Write out the entries below once more, exactly, with the pictures left out.

= = = = =

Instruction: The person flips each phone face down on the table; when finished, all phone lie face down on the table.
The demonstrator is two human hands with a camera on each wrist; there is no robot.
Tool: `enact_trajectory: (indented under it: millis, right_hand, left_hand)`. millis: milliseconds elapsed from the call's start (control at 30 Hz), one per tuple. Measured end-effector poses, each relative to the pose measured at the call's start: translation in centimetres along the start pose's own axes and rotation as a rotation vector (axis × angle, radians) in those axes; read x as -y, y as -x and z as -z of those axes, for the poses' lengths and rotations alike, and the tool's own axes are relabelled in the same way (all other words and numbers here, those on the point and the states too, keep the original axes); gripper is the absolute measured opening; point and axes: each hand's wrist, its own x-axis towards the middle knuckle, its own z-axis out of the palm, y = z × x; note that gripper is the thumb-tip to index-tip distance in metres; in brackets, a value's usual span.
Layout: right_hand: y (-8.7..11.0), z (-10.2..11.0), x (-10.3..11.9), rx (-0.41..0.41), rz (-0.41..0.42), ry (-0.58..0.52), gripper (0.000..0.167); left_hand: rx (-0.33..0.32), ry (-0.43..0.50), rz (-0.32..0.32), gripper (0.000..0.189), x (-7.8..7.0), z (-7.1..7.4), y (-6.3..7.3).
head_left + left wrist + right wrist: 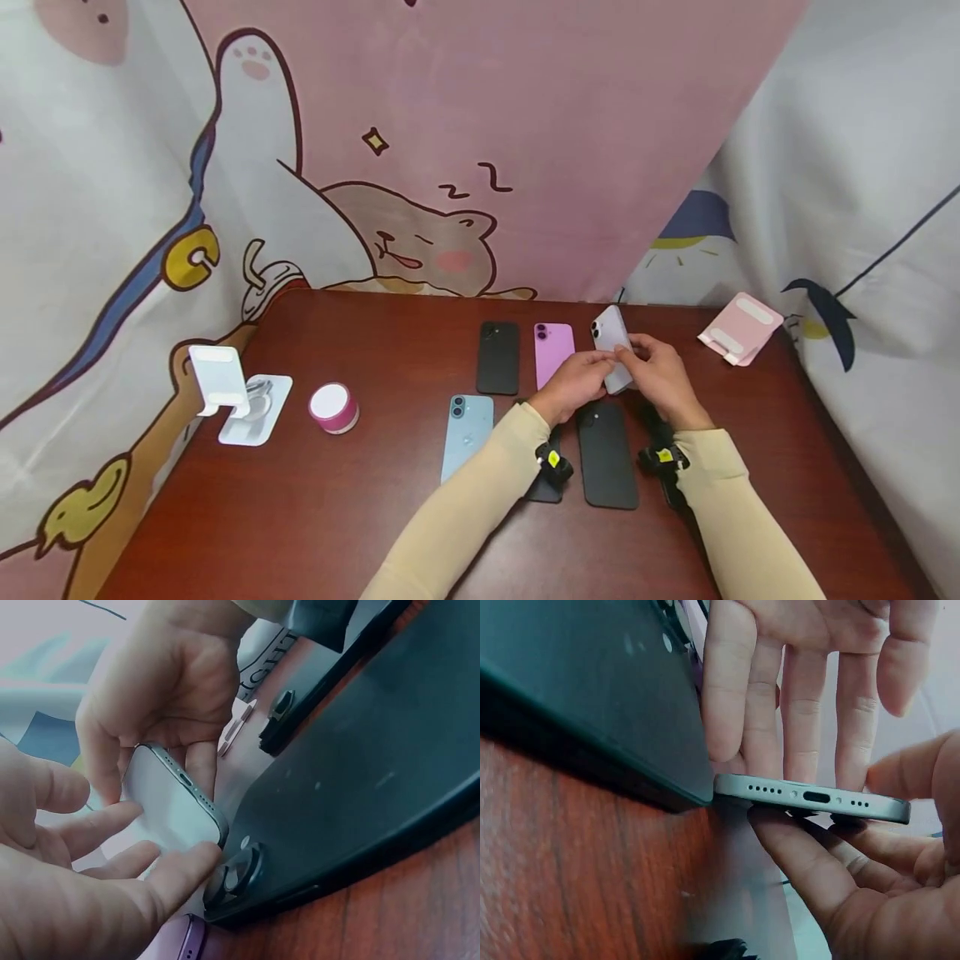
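Note:
A pale lavender smartphone (609, 330) is tilted up above the back right of the table, its camera side showing in the head view. My right hand (663, 379) grips it, with the thumb on one face and curled fingers behind the other. My left hand (576, 382) meets the phone from the left. Its fingers are straight, the tips at the phone's face and edge in the right wrist view. The bottom edge with the charging port faces the right wrist camera. Just below both hands lies a large black phone (607, 458), and a pink phone (552, 346) lies beside the left hand.
A black phone (498, 358) and a light blue phone (467, 433) lie left of the hands. Dark phones are partly hidden under both wrists. A white stand (217, 375) and pink-sided jar (333, 408) are at left; a pink stand (742, 329) is back right.

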Motion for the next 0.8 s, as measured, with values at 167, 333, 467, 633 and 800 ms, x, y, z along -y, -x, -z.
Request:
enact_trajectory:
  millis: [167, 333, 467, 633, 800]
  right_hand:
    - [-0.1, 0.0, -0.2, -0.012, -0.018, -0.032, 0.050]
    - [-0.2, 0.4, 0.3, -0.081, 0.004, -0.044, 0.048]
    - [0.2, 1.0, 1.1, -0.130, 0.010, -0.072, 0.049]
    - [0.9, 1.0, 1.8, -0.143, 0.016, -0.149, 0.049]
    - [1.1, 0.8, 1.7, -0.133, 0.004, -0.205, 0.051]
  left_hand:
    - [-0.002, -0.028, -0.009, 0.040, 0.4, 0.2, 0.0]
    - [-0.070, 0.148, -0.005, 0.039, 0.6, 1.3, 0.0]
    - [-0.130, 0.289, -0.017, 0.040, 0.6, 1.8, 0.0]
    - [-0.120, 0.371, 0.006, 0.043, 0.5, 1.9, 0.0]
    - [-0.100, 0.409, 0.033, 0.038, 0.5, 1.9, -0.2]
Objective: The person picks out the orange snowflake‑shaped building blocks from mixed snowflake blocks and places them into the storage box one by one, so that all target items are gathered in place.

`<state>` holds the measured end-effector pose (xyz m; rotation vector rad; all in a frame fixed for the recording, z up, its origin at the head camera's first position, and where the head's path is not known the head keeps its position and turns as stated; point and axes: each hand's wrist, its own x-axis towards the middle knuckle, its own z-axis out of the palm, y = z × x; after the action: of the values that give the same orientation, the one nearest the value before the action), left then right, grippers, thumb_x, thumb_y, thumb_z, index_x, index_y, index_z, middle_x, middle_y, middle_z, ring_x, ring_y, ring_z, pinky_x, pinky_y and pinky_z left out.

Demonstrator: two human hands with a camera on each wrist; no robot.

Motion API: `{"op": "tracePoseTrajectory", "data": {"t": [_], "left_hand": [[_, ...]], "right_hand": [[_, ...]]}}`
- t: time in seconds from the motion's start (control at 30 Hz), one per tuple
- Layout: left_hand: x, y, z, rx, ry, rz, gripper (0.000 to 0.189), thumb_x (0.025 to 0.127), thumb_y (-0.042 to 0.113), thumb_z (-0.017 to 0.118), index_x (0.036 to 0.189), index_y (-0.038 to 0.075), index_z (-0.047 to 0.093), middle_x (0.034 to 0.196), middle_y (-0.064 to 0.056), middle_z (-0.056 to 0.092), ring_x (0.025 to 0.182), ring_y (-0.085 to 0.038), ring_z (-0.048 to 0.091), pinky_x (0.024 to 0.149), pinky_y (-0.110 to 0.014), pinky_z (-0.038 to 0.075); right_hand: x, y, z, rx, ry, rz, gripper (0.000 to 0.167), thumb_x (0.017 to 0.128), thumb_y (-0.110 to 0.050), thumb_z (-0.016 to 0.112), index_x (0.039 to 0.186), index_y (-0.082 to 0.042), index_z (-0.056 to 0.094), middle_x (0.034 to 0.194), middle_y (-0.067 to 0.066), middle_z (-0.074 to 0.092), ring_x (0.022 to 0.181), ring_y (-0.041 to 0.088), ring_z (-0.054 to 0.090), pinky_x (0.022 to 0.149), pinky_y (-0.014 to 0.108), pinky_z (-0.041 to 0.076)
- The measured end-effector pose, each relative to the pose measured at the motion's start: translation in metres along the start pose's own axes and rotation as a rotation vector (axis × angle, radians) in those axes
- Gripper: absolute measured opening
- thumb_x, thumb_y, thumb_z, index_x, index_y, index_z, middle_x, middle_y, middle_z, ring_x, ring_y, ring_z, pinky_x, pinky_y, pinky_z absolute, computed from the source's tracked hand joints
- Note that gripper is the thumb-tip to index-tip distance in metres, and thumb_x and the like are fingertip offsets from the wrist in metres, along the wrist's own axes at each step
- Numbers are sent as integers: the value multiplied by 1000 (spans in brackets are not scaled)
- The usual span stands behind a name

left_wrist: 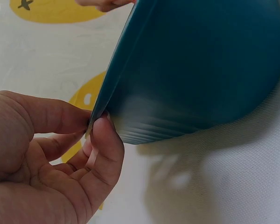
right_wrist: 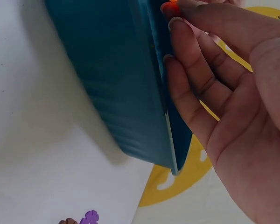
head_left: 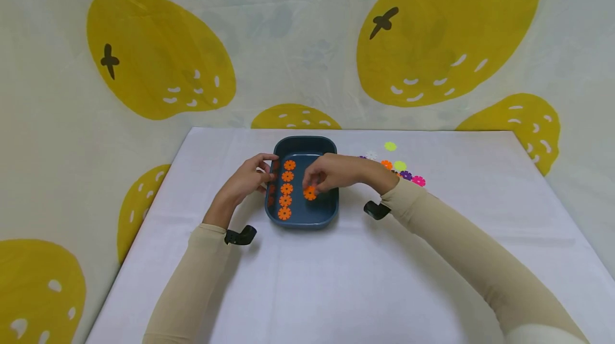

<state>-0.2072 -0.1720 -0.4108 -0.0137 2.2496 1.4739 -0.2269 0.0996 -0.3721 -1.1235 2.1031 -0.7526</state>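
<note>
A deep blue rectangular tray (head_left: 301,223) with rounded corners sits on the white-covered table. Along its left side runs a column of several orange flower-shaped discs (head_left: 286,188). My left hand (head_left: 246,177) grips the tray's left rim, thumb and fingers on either side of the wall in the left wrist view. Over the tray's right half, my right hand (head_left: 328,171) pinches another orange flower-shaped disc (head_left: 309,193) between thumb and fingertips. In the right wrist view only a bit of that disc shows, with the fingers inside the right wall.
Right of the tray lie loose flower-shaped discs: pink (head_left: 419,180), purple (head_left: 405,175), orange (head_left: 386,164), white (head_left: 371,155) and yellow-green (head_left: 391,146). My right forearm passes in front of some of them. Behind the table hangs a cloth (head_left: 298,39) with yellow fruit shapes.
</note>
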Motion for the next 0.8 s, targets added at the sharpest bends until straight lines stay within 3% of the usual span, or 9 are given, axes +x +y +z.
{"op": "tracePoseTrajectory", "data": {"t": [0.8], "left_hand": [[-2, 3, 0, -3, -7, 13, 51, 99, 1, 55, 149, 10, 47, 108, -13, 44, 102, -32, 59, 66, -33, 56]], "right_hand": [[29, 0, 17, -77, -126, 30, 15, 95, -11, 72, 107, -17, 76, 95, -7, 71, 87, 10, 62, 82, 25, 54]]}}
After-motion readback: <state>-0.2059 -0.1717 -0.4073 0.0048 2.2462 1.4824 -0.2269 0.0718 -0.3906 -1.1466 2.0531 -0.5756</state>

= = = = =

Completed exercise:
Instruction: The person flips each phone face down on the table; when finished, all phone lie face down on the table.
The demonstrator is two human hands with a camera on each wrist; there is no robot.
Tool: `enact_trajectory: (indented under it: millis, right_hand, left_hand)`. millis: milliseconds elapsed from the call's start (control at 30 Hz), one per tuple. Measured end-effector poses, each relative to the pose measured at the call's start: translation in centimetres along the start pose's own axes and rotation as a rotation vector (axis × angle, radians) in those axes; read x as -y, y as -x and z as -z of those axes, for the poses' lengths and rotations alike, and the tool's own axes are relabelled in the same way (all other words and numbers here, those on the point and the states too, keep the original axes); gripper is the absolute measured opening; point and axes: each hand's wrist, its own x-axis towards the middle knuckle, its own z-axis out of the palm, y = z × x; note that gripper is the thumb-tip to index-tip distance in metres; in brackets, a value's usual span.
Layout: right_hand: y (-8.7..11.0), z (-10.2..11.0), x (-10.3..11.9), rx (-0.41..0.41), rz (-0.41..0.42), ry (-0.58..0.52), gripper (0.000..0.167); left_hand: rx (-0.33..0.32), ry (-0.43..0.50), rz (-0.32..0.32), gripper (0.000..0.189), x (-7.8..7.0), z (-7.1..7.4), y (-6.3..7.3).
head_left + left wrist + right wrist: 
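Note:
A pale lavender smartphone (609, 330) is tilted up above the back right of the table, its camera side showing in the head view. My right hand (663, 379) grips it, with the thumb on one face and curled fingers behind the other. My left hand (576, 382) meets the phone from the left. Its fingers are straight, the tips at the phone's face and edge in the right wrist view. The bottom edge with the charging port faces the right wrist camera. Just below both hands lies a large black phone (607, 458), and a pink phone (552, 346) lies beside the left hand.
A black phone (498, 358) and a light blue phone (467, 433) lie left of the hands. Dark phones are partly hidden under both wrists. A white stand (217, 375) and pink-sided jar (333, 408) are at left; a pink stand (742, 329) is back right.
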
Motion for the next 0.8 s, as measured, with values at 167, 333, 467, 633 and 800 ms, x, y, z along -y, -x, -z.
Request:
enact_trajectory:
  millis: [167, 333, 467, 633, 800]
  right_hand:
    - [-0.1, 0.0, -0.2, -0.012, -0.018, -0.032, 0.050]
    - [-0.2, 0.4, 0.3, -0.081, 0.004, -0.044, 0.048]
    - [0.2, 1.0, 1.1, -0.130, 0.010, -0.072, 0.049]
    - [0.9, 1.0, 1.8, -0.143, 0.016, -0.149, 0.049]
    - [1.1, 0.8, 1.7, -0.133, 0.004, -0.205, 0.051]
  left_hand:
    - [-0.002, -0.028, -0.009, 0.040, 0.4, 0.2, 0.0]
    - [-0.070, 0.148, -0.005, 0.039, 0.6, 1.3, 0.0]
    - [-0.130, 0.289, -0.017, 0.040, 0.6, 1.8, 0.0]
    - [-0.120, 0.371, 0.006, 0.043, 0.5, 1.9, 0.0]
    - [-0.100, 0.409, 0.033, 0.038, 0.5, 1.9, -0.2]
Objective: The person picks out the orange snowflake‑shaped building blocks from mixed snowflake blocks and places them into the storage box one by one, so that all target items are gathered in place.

`<state>` holds the measured end-effector pose (xyz m; rotation vector rad; all in a frame fixed for the recording, z up, its origin at the head camera's first position, and where the head's path is not known the head keeps its position and turns as stated; point and axes: each hand's wrist, its own x-axis towards the middle knuckle, its own z-axis out of the palm, y = z × x; after the action: of the values that give the same orientation, the one nearest the value before the action), left then right, grippers, thumb_x, thumb_y, thumb_z, index_x, index_y, index_z, middle_x, middle_y, middle_z, ring_x, ring_y, ring_z, pinky_x, pinky_y and pinky_z left out.

Demonstrator: two human hands with a camera on each wrist; no robot.

Motion API: `{"op": "tracePoseTrajectory", "data": {"t": [_], "left_hand": [[_, ...]], "right_hand": [[_, ...]]}}`
- t: time in seconds from the motion's start (control at 30 Hz), one per tuple
- Layout: left_hand: x, y, z, rx, ry, rz, gripper (0.000 to 0.189), thumb_x (0.025 to 0.127), thumb_y (-0.042 to 0.113), thumb_z (-0.017 to 0.118), index_x (0.036 to 0.189), index_y (-0.038 to 0.075), index_z (-0.047 to 0.093), middle_x (0.034 to 0.196), middle_y (-0.064 to 0.056), middle_z (-0.056 to 0.092), ring_x (0.025 to 0.182), ring_y (-0.085 to 0.038), ring_z (-0.048 to 0.091), pinky_x (0.024 to 0.149), pinky_y (-0.110 to 0.014), pinky_z (-0.038 to 0.075); right_hand: x, y, z, rx, ry, rz, gripper (0.000 to 0.167), thumb_x (0.017 to 0.128), thumb_y (-0.110 to 0.050), thumb_z (-0.016 to 0.112), index_x (0.039 to 0.186), index_y (-0.082 to 0.042), index_z (-0.056 to 0.094), middle_x (0.034 to 0.194), middle_y (-0.067 to 0.066), middle_z (-0.074 to 0.092), ring_x (0.022 to 0.181), ring_y (-0.041 to 0.088), ring_z (-0.054 to 0.090), pinky_x (0.022 to 0.149), pinky_y (-0.014 to 0.108), pinky_z (-0.041 to 0.076)
- The measured end-effector pose, each relative to the pose measured at the motion's start: translation in metres along the start pose's own axes and rotation as a rotation vector (axis × angle, radians) in those axes
- Gripper: absolute measured opening
- thumb_x, thumb_y, thumb_z, index_x, index_y, index_z, middle_x, middle_y, middle_z, ring_x, ring_y, ring_z, pinky_x, pinky_y, pinky_z absolute, computed from the source's tracked hand joints
- Note that gripper is the thumb-tip to index-tip distance in metres, and thumb_x and the like are fingertip offsets from the wrist in metres, along the wrist's own axes at each step
- Numbers are sent as integers: the value multiplied by 1000 (spans in brackets are not scaled)
- The usual span stands behind a name

left_wrist: 
right_wrist: 
head_left: 

<state>-0.2072 -0.1720 -0.4108 -0.0137 2.2496 1.4739 -0.2269 0.0996 -0.3721 -1.1235 2.1031 -0.7526</state>
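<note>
A deep blue rectangular tray (head_left: 301,223) with rounded corners sits on the white-covered table. Along its left side runs a column of several orange flower-shaped discs (head_left: 286,188). My left hand (head_left: 246,177) grips the tray's left rim, thumb and fingers on either side of the wall in the left wrist view. Over the tray's right half, my right hand (head_left: 328,171) pinches another orange flower-shaped disc (head_left: 309,193) between thumb and fingertips. In the right wrist view only a bit of that disc shows, with the fingers inside the right wall.
Right of the tray lie loose flower-shaped discs: pink (head_left: 419,180), purple (head_left: 405,175), orange (head_left: 386,164), white (head_left: 371,155) and yellow-green (head_left: 391,146). My right forearm passes in front of some of them. Behind the table hangs a cloth (head_left: 298,39) with yellow fruit shapes.
</note>
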Motion for the next 0.8 s, targets added at the sharpest bends until straight lines stay within 3% of the usual span, or 9 are given, axes +x +y +z.
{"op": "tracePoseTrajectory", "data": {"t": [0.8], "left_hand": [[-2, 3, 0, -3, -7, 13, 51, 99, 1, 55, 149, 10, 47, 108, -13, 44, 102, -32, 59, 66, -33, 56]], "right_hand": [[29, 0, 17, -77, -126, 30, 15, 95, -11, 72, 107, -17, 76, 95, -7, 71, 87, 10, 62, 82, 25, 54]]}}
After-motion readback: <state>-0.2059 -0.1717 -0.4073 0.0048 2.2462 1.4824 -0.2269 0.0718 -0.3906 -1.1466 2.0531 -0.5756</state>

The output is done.